Re: Charset vs. codeset

From: Kenneth Whistler (kenw@sybase.com)
Date: Fri Oct 03 1997 - 20:51:17 EDT


Yves asked:

>
> Here is a probably novice-type question for most of you, but so far (and
> I've been dealing with codeset/charset since years) I couldn't find a
> straight answer anywhere.
>
> What is the difference between a code set and a character set?
>
> For example, to me (so far)
> - Unicode is a character set (a "bag" of characters without code-point
> assigned)
> - UCS-2, UTF-8, etc. are code sets ([en]coded character sets, basically
> the implementation of the character set according a specific encoding
> scheme).
> - The general usage has a tendency to blend both.
>

A character repertoire is an unencoded bag of abstract characters.
   In IBM terminology, in particular, a character repertoire is known
   as a "character set".

A character encoding is a specification of numerical values for a particular
   character repertoire. In IBM terminology, in particular, a character
   encoding is known as a "code page".

Thus, for instance, Code Page 437 (the old IBM U.S. code page) is a
   character encoding; it encodes IBM Character Set 919, which is a
   character repertoire.

Unicode is an encoded character set.

ISO/IEC 10646 is an encoded character set.

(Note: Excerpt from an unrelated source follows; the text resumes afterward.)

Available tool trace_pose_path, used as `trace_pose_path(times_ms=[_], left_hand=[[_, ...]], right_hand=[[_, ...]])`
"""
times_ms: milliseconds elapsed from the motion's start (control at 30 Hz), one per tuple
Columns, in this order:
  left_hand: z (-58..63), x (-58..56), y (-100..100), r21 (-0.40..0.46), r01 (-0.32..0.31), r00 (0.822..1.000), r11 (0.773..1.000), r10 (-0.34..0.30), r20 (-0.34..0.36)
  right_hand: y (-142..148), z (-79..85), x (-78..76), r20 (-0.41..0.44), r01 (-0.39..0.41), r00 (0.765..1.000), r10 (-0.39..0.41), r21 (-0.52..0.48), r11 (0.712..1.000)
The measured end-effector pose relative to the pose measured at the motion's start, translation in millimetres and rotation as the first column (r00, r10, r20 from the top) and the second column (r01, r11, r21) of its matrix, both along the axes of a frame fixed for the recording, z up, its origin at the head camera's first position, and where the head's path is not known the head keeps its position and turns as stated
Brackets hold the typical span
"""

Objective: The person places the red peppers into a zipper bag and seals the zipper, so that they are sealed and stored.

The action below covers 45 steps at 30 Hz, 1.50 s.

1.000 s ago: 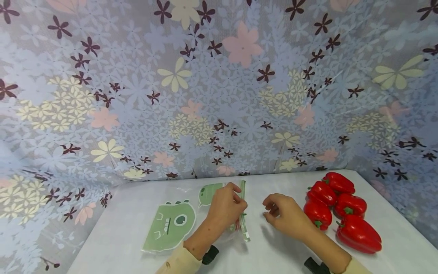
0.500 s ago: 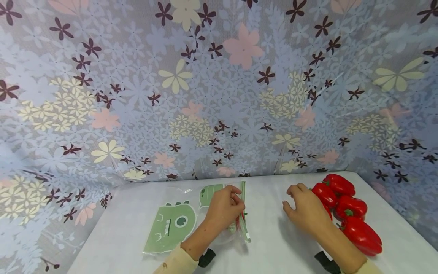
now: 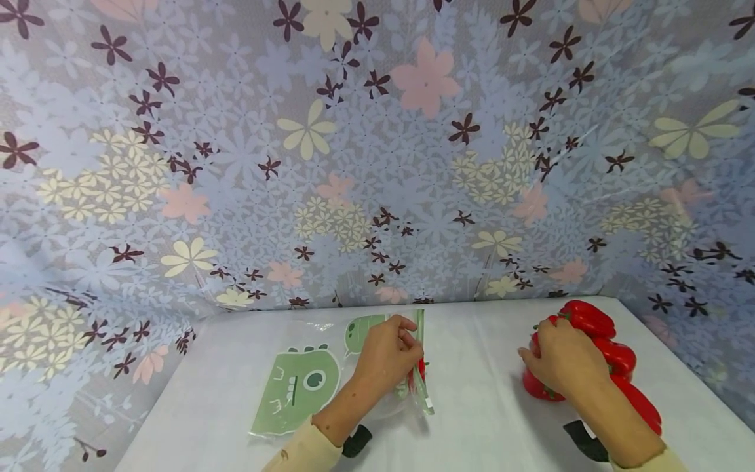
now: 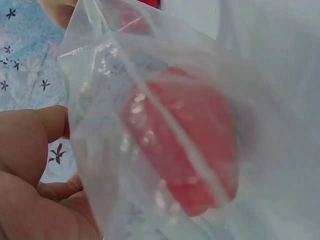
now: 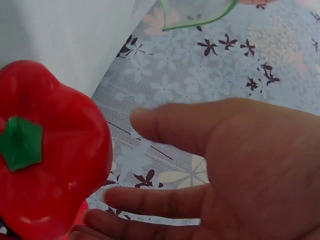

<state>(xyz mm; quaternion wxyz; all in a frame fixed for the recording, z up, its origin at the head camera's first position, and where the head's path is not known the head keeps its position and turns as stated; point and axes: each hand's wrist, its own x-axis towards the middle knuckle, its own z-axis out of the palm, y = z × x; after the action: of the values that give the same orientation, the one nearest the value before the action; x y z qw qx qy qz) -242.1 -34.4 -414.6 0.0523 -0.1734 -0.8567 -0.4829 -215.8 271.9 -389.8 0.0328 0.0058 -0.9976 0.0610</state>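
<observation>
My left hand (image 3: 386,354) pinches the edge of a clear zip bag (image 3: 428,400) with a green closure strip, keeping its mouth upright. Through the clouded plastic in the left wrist view, a red bell pepper (image 4: 200,145) shows inside. At the right, my right hand (image 3: 569,357) is over a group of red bell peppers (image 3: 590,319) and partly hides them. The right wrist view has the right thumb and fingers spread beside a pepper with a green stem (image 5: 65,140); no grip on it is visible.
Left of the held bag, a flat clear bag printed with a one-eyed green monster (image 3: 301,390) lies on the white table (image 3: 194,393). A flowered cloth (image 3: 377,164) hangs behind the table. Dark straps (image 3: 584,440) show beneath the wrists.
From near the bag, my right hand has moved right to the peppers, covering several of them. My left hand has stayed at the bag's edge.
</observation>
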Motion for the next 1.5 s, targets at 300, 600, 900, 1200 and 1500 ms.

Unicode and 10646 have exactly the same character repertoire and
   exactly the same encoding of the characters in that repertoire.

UCS-2, UCS-4, UTF-8, and UTF-16 are character encoding schemes (CES),
   specifying the actual byte usage for a particular form of use
   of the encoded characters from 10646.

UCS-2 and UCS-4 are also known specifically in 10646 as forms of use
   (and refer to whether a character's encoded value is expressed in
   16 bits or 32 bits).

UTF-8 and UTF-16 are also known specifically in 10646 as transformation
   formats.

Unicode, Version 2.0 is an encoded character set that has two
   sanctioned character encoding schemes: UTF-16 (16-bit Unicode
   with surrogates), and UTF-8.

A MIME "charset" is a mapping from byte (~octet) values to characters.
   Because different character encoding schemes change the actual byte
   values that are associated with characters, there has to be one
   MIME charset for UTF-8 and another MIME charset for UTF-16, even
   though both refer to the same encoded character set, namely Unicode.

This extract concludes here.